Thanks alot guys!! biggg help!!


----------



## majerah1 (Oct 29, 2010)

Nonononono!Not goldfish!

Goldfish get huge,they need at the very least 30 gallons for the first FANCY goldfish and ten for everyone thereafter.Thats the small fancies.The large feeders need a pond to truly be happy.

read more up on it here:
Goldfish: Thinking Outside the Bowl - UltimateBettas

and here:
Think a Bowl is Big Enough? - UltimateBettas


----------



## SevenNoOni (Oct 11, 2011)

I blame circus's for this goldfish mindset. No offense Kriss it is just a common thing.. I persoanly thing they are Nasty fish lol NO OFFENSE ANYONE IM SORRY!  id go Betta Kriss with the shrimp it will be Awesome


----------



## majerah1 (Oct 29, 2010)

Fairs,Circus's and non educated pet store employees.


----------



## Gizmo (Dec 6, 2010)

If you want a school (shoal? Sorry, in nautical terms a shoal is basically a sandbar) of fish, you might want to consider some dwarf rasboras. They are tiny and you could fit 4-6 in a 3 gallon tank without much worry, but they are VERY delicate fish and very sensitive to water changes, so you'll have to be very careful there.

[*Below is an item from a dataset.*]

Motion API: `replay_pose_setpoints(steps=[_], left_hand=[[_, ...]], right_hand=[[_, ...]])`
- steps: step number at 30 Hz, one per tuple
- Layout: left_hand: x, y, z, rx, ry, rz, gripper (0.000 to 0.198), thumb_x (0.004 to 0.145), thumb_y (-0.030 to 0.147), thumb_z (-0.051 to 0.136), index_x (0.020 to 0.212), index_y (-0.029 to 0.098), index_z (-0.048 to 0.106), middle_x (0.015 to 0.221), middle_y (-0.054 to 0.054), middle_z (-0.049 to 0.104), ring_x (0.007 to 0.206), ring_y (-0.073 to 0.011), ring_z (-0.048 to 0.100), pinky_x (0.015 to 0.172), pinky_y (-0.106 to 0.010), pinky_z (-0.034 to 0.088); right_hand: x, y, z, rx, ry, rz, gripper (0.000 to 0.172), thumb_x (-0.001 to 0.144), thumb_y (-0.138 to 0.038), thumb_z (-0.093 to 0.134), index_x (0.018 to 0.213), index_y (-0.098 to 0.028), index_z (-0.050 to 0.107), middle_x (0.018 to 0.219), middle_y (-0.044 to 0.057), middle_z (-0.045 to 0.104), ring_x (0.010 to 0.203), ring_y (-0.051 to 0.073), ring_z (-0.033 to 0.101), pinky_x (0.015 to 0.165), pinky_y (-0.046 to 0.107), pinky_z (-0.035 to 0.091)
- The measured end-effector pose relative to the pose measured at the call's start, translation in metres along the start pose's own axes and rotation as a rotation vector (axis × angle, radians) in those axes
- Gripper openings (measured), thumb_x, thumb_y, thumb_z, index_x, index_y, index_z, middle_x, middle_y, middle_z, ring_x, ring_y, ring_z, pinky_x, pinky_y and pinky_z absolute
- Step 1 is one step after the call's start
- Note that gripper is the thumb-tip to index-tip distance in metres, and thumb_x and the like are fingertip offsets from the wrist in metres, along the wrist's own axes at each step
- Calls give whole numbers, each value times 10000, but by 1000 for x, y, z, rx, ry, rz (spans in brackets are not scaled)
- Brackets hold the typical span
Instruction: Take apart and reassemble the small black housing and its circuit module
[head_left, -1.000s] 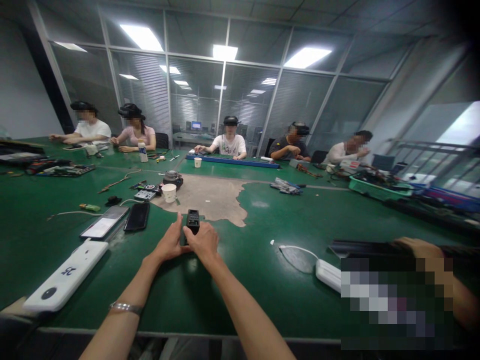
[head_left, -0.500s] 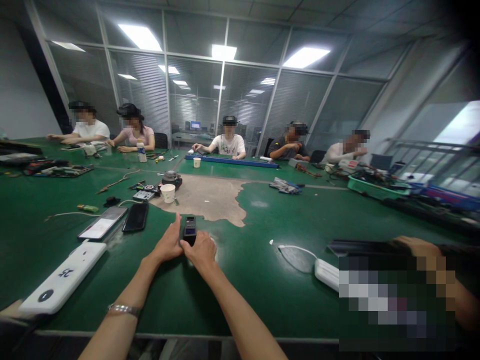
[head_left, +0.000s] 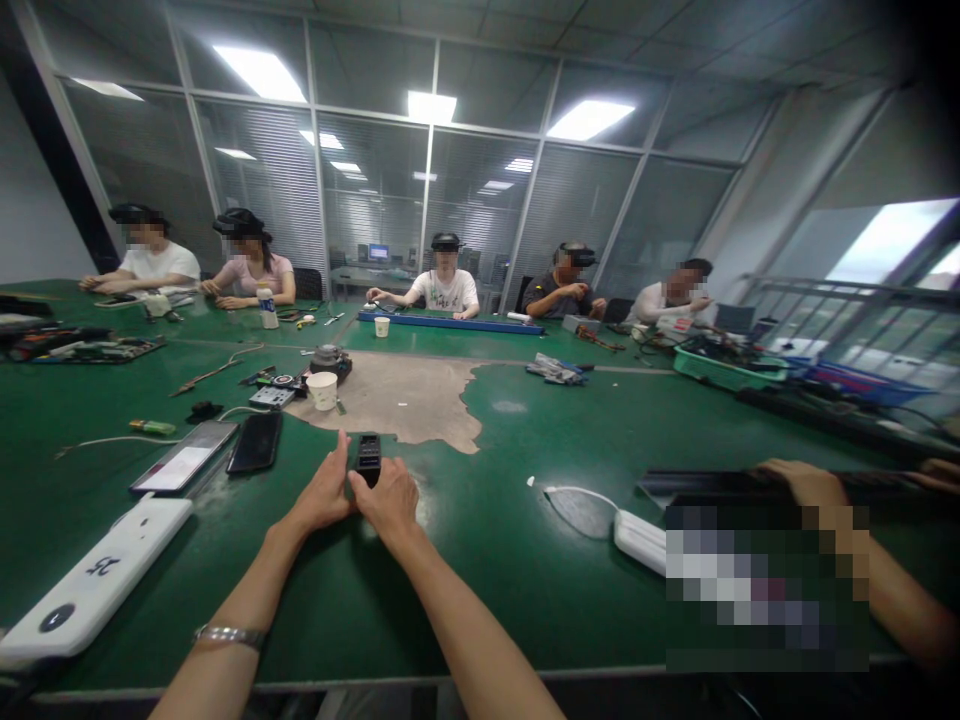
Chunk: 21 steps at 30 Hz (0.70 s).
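Just left of centre in the frame and below its middle, I have the small black device [head_left: 368, 455] upright between the two hands. On my feed the right hand [head_left: 393, 497] pinches it, thumb across the near side and fingers along the right. Beside it the left hand [head_left: 328, 487] has its thumb raised; I cannot tell whether its hidden fingers touch the device.

Both forearms rise from the bottom edge over the green table [head_left: 525, 600], a silver bracelet [head_left: 232, 636] on the left wrist. Left of the hands I see a dark phone [head_left: 255, 442]; the long white case [head_left: 101, 575] fills the lower left. Above the hands, a paper cup [head_left: 322, 392] stands by the tan patch [head_left: 405, 400]. At lower right, another person's hand [head_left: 814, 488] rests on a dark bar [head_left: 686, 484].
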<state>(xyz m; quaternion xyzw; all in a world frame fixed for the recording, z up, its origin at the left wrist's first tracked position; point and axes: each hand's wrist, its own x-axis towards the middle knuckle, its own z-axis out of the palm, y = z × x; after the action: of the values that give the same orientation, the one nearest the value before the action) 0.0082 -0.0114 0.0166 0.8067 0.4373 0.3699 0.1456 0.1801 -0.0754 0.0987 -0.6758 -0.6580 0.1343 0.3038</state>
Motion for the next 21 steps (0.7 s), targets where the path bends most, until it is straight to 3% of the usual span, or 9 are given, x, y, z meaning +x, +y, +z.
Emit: replay_pose_setpoints(steps=[8,14,21], left_hand=[[3,14,-8,-15,-11,-88,1465,683,587,917,1696,154,-48,1646,-292,395,1529,-486,389,1218,-638,370],[3,17,-9,22,-29,-64,1425,742,609,885,1695,165,-76,1678,-301,336,1555,-471,349,1234,-651,339],[3,17,-10,61,-67,-59,1440,771,614,869,1682,169,-154,1705,-311,260,1570,-475,309,1252,-659,298]], right_hand=[[14,0,-39,159,181,-57,362,960,-542,668,1056,-199,731,1070,93,726,995,231,700,898,299,506],[15,54,-69,108,249,-16,337,991,-501,629,1050,-186,735,1050,93,720,988,229,679,902,293,489],[-3,101,-73,4,210,70,337,994,-496,632,1130,-203,730,1072,84,702,986,229,688,864,285,482]])
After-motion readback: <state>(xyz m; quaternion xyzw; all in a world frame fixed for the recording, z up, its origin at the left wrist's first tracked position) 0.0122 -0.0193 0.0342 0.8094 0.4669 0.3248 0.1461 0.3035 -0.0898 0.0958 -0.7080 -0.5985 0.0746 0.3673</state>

I agree with what has been stated above - a betta would be your best bet. Does anyone else think a single dwarf gourami would be feasible as well?


----------



## jrman83 (Jul 9, 2010)

Shoaling and schooling - Wikipedia, the free encyclopedia

I think most fish referred to as schooling fish (in an aquarium context) are actually shoaling fish.


----------



## kriss1151 (Oct 21, 2011)

i have read a few of the links posted, and i think it would be best for me to go for a betta, which i will be doing in a week or so, once my tank have sorted itself, thanks guys


----------



## SevenNoOni (Oct 11, 2011)

I think out of the Bettas my persoanl Fav is the Crown Fin... Is why i have 2 of them LoL.


----------



## kriss1151 (Oct 21, 2011)

which is exactly the one i fancied lol, a nice bright purple one or a blue one


----------



## Mikolas (Jan 16, 2010)

Given that you are new, first look up either on here or google, the cycling process. This is essential as it looks like you want to do this somewhat impulsively (a "I want to do this now") sort of thing.

In my opinion, you should get a 10 gallon tank for about 10-15 dollars either in a store or on craigslist and go from there, you'll likely start getting bored of it as there isn't much you can do with a 3 gallon tank.


----------



## RobSchuele247 (Oct 17, 2011)

They are all right (especially mikolas) I started with a 5gallon tank and it wasnt very good! Good advice would be to start with a 10 gallon, excellent advice would be to start with a 25 gallon or larger that way less mistakes and healthier fish!


----------